Vitamin supplements And why we need them:How to get enough vitamins and minerals

Since food, in the main, is no longer very nutritional, your only recourse is to supplement with vitamins and minerals. However, there are certain caveats to ensure that what you take is absorbed by your body.


* Don’t supplement indiscriminately. More isn’t always better. Certain vitamins (vitamin E and A) can be toxic in high levels. Furthermore, your body may be so biochemically efficient that it doesn’t need everything in certain nutrients. By the same token, your stomach acid may be so poor that you are not absorbing any of the pills you take.


* Don’t rely on the Recommended Daily Allowance. The RDAs are the minimum quantity of nutrient required to maintain metabolic balance or to prevent the development of a vitamin-deficiency disease. This single yardstick doesn’t take account of the needs of different cultural or ethnic groups, individual requirements or daily diets, or biochemical idiosyncrasies.

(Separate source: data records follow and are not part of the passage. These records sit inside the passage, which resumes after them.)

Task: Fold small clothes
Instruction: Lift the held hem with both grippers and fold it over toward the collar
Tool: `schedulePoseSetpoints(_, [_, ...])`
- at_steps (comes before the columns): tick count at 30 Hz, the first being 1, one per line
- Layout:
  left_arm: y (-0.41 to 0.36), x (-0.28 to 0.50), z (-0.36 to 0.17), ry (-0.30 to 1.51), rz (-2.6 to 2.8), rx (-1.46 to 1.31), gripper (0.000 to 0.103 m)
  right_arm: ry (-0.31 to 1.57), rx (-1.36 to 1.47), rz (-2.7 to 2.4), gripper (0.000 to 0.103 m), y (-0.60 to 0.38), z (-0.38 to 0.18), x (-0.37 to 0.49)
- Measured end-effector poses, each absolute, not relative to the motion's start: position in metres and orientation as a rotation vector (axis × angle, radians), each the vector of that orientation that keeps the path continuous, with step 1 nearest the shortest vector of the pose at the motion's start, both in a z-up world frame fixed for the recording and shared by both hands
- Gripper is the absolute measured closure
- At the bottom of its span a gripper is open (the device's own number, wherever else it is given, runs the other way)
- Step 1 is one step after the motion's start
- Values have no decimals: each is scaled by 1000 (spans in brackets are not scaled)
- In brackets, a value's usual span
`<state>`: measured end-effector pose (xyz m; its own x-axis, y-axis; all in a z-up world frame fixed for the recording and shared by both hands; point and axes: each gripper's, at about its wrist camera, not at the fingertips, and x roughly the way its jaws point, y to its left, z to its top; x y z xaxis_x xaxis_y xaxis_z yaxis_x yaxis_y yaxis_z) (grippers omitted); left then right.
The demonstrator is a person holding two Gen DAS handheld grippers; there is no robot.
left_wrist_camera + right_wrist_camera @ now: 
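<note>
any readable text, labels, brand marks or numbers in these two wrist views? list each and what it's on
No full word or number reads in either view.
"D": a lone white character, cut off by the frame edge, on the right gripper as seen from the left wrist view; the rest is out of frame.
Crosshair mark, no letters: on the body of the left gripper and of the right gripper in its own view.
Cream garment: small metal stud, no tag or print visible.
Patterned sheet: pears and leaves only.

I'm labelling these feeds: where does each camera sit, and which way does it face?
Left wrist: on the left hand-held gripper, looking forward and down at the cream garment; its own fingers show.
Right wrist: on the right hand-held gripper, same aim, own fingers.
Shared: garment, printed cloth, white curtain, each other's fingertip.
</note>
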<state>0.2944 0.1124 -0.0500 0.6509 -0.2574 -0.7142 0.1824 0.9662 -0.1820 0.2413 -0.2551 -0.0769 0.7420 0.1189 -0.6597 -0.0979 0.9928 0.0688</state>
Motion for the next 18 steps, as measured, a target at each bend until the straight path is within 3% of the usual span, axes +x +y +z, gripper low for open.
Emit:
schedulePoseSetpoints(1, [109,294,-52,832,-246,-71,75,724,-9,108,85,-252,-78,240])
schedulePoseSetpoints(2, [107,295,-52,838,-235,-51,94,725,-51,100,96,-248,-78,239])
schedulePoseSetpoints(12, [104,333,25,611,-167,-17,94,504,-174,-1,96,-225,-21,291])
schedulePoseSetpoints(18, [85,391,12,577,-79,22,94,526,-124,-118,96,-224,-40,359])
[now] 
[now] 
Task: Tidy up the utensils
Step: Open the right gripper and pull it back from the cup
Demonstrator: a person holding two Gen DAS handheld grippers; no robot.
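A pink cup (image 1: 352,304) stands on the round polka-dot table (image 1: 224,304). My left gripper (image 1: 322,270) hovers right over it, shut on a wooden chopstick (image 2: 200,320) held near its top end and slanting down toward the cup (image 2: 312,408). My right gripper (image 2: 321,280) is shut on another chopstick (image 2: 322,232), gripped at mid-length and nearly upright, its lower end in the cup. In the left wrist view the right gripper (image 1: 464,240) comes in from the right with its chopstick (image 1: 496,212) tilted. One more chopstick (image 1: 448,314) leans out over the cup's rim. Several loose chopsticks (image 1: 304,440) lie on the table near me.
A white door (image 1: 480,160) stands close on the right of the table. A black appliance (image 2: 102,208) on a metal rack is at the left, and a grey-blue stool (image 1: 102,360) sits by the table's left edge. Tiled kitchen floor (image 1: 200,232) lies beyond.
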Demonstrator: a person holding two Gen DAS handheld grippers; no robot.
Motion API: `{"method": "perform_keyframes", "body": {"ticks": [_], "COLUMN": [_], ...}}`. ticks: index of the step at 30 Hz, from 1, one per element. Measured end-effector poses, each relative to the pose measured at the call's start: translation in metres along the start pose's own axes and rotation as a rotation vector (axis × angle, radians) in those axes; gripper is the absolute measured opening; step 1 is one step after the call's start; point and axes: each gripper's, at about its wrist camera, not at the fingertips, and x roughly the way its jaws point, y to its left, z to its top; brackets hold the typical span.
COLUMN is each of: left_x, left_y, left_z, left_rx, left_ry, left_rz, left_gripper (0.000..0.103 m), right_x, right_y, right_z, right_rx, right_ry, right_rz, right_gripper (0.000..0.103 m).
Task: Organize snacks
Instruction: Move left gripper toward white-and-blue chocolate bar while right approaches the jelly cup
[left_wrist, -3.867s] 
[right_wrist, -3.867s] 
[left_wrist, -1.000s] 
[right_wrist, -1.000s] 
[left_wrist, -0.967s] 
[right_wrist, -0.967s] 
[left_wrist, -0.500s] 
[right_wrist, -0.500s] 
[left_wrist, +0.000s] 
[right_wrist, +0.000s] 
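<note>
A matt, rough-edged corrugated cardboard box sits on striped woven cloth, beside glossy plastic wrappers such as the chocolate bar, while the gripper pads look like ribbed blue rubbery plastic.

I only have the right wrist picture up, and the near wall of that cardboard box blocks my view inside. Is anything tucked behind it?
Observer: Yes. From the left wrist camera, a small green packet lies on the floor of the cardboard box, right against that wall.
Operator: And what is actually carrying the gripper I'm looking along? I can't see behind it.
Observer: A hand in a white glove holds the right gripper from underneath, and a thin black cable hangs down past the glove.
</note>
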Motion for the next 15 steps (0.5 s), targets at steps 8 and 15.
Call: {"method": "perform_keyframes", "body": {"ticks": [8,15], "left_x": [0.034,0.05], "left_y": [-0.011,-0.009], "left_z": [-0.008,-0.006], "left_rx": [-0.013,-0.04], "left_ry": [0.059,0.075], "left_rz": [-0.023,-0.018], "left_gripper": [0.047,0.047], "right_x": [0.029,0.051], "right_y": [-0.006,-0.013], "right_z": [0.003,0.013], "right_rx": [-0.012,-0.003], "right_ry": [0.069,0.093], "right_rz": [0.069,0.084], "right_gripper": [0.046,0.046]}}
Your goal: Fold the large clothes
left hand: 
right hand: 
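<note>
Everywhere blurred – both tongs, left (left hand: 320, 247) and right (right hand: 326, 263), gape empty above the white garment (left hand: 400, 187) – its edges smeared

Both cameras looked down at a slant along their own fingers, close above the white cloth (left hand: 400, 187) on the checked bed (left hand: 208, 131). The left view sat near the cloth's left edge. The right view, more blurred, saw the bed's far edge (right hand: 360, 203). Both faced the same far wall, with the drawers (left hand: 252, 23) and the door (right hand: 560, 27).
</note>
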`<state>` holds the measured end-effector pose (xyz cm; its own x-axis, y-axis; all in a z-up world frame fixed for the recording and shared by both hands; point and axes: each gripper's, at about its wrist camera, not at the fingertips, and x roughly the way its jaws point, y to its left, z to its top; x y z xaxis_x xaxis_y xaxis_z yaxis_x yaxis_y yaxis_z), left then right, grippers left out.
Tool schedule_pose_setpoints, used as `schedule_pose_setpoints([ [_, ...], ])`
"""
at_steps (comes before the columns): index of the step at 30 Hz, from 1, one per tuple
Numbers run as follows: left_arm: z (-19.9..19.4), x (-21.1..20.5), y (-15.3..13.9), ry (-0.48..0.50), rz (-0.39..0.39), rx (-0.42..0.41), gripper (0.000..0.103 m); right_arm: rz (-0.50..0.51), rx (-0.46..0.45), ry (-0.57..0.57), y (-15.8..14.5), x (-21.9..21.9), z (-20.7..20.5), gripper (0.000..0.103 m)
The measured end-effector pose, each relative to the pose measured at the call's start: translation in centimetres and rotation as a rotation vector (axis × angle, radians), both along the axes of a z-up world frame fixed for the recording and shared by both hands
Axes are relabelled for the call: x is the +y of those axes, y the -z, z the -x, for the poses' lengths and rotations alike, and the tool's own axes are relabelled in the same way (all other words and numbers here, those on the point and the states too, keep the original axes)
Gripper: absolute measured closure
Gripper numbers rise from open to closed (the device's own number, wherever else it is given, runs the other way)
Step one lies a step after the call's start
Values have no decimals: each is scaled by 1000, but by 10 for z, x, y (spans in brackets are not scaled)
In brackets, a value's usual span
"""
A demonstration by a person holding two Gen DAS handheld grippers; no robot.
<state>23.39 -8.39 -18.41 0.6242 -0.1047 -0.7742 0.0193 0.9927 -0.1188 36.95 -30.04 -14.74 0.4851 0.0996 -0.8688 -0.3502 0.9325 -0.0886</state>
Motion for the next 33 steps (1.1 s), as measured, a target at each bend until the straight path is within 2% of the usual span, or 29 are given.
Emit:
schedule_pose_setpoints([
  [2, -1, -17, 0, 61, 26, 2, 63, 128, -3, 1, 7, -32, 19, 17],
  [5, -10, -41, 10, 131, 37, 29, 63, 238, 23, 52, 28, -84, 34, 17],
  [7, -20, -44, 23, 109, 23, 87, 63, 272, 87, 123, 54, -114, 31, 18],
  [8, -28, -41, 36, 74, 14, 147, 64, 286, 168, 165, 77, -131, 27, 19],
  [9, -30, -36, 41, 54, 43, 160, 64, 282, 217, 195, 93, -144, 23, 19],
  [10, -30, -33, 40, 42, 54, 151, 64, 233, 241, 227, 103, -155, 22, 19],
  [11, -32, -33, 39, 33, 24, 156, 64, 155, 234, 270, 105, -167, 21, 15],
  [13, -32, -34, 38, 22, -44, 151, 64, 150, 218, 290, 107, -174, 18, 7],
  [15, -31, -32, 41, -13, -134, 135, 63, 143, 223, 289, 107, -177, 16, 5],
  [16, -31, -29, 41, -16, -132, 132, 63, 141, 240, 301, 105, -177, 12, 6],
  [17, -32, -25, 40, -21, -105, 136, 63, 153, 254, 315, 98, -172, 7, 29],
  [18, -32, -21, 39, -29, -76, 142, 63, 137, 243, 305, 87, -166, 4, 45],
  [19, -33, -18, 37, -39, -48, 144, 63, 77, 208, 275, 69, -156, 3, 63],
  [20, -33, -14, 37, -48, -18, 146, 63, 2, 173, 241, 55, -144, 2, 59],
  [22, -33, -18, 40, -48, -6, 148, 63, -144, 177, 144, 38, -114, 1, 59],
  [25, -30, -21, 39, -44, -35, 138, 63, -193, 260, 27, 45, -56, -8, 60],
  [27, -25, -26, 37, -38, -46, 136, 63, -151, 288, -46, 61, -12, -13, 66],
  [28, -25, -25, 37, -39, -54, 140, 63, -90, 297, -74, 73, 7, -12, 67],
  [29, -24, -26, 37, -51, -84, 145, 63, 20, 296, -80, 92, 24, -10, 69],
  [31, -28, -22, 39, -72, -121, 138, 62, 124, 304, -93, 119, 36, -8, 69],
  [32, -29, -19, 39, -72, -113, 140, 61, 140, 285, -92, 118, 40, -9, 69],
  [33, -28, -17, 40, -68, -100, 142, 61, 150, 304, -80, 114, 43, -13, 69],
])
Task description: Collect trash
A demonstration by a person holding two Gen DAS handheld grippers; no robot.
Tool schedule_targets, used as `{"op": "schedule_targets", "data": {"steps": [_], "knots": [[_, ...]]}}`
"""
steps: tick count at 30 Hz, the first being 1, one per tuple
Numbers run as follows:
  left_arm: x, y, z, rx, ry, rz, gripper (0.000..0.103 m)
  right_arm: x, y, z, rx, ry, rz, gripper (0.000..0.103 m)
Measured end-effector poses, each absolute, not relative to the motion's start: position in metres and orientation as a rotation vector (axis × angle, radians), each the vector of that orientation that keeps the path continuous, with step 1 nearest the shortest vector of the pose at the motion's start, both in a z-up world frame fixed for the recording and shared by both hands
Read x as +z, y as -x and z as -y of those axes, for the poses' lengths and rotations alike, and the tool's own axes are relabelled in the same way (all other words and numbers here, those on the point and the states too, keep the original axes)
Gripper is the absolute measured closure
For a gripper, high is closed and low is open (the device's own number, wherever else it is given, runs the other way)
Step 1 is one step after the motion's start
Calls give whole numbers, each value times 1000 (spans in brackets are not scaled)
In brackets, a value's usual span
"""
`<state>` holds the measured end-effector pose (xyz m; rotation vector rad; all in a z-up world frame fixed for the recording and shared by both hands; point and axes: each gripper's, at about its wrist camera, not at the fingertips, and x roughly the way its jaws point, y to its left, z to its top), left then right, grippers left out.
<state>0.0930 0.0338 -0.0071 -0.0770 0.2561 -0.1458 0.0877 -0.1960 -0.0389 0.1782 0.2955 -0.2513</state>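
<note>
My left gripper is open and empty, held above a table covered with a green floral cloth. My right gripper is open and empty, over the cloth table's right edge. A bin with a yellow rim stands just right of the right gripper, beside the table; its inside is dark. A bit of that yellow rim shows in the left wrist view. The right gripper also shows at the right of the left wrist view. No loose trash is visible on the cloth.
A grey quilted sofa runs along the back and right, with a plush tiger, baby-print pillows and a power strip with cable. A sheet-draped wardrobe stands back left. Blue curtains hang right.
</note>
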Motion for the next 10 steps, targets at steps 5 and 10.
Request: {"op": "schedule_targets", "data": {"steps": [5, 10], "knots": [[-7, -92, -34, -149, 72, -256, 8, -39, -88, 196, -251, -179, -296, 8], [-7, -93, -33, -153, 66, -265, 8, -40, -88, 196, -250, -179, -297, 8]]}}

* Get tested. The Biolab Medical Unit in London (020 7636 5959) or Great Smokie Labs in the US (001 828 285 2223) can run a series of tests to determine which deficiencies you have from your diet which need to be corrected.


* How much you assimilate depends on many factors, including age, health, heredity and the state of your digestive system.


* Take extra minerals even if you already take a good multivitamin. Take it as read that you don’t get enough magnesium or zinc (no one does, anymore) and take extra supplements of each.


* Take minerals as citrates, fumarates, gluconates, amino acid chelates, aspartates or picolinates. Their absorption may rise to about 40 per cent.


* Avoid metallic or inorganic forms of minerals (such as oystershell, eggshell and the inorganic iron that pollutes all processed foods). If the pH (acid-to-base) balance is not right, calcium supplements are likely to be excreted (Earthletter, 1994; 4 [summer]: 7).


* Make sure you are getting enough fat-soluble vitamins and nutrients in your diet. These include vitamins E, A and D plus the essential fatty acids. To get the full complex of vitamin D (only one portion of which is made by sunlight on your skin), you need to consume seafoods, especially fatty fish such as herring and salmon, animal organs like liver, and dairy products, particularly cheese and butter, or to supplement.


* Avoid iron sulphates, which irritate the intestines.


* Don’t bother taking more than 500 mg per day of calcium. Anything over this isn’t well absorbed.


* Consider taking Celtic sea salts. To each quart of water, add up to half a teaspoon of Celtic sea salt in a jar and drink over the day. If no other mineral supplement is used, take a full half-teaspoon. Mineral analysis of Celtic sea salt in these quantities found ample levels of all the critically needed minerals in a readily bioavailable form. (For more information: http://www.watercure.com).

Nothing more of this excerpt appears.